- [TASK DETAILS]:
From the data below, repeat exactly the lines from the line with "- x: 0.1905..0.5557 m" to the line with "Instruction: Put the", both included.

- [GIVEN INFORMATION]:
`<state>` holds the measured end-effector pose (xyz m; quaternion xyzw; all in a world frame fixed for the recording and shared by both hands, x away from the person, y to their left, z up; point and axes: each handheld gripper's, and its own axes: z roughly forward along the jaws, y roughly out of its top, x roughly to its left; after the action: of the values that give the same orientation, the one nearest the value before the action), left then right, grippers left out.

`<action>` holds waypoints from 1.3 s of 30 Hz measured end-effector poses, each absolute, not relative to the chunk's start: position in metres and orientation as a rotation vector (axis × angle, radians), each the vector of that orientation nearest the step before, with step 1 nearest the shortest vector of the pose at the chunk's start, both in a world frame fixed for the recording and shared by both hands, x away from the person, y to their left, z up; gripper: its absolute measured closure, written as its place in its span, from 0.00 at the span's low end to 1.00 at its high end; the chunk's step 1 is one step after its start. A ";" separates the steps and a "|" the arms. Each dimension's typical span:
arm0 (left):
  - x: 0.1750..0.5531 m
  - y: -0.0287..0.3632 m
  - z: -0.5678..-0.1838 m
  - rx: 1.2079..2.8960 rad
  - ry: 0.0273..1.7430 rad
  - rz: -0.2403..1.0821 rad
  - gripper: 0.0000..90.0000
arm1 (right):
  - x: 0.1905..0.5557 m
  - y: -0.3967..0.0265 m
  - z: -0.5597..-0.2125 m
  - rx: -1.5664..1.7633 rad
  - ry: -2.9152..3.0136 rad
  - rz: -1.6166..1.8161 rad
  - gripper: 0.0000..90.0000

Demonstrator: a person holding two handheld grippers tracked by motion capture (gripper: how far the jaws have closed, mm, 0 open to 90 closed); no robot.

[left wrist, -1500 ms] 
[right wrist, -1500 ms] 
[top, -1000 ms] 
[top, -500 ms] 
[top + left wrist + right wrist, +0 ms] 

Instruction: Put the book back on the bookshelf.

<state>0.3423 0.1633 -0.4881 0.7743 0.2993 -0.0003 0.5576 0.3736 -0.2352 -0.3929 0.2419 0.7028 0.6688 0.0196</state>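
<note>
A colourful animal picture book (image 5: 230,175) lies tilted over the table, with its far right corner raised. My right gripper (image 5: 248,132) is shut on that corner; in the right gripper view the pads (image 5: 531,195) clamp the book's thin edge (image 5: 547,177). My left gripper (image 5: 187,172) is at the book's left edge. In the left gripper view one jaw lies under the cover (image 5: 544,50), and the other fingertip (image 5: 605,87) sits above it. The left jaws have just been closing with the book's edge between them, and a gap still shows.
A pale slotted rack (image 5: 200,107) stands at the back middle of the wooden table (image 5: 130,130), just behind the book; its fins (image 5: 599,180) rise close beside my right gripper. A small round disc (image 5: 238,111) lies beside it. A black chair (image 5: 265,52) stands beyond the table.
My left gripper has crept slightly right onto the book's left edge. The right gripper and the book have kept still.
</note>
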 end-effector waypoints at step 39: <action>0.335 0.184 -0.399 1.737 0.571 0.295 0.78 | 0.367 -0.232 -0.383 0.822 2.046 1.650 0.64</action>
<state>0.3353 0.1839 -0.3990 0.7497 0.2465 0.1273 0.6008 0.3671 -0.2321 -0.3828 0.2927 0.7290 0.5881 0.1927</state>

- [SOLUTION TO THE EXERCISE]:
  - x: 0.1905..0.5557 m
  - y: -0.3967..0.0265 m
  - z: -0.5597..-0.2125 m
  - rx: -1.5664..1.7633 rad
  - ry: -2.9152..3.0136 rad
  - rz: -1.6166..1.8161 rad
  - gripper: 0.0000..90.0000

Demonstrator: a person holding two handheld grippers tracked by motion capture (gripper: how far the jaws have closed, mm, 0 open to 90 closed); no robot.

[left wrist, -1500 ms] 
[right wrist, -1500 ms] 
[top, -1000 ms] 
[top, -500 ms] 
[top + left wrist + right wrist, +0 ms] 

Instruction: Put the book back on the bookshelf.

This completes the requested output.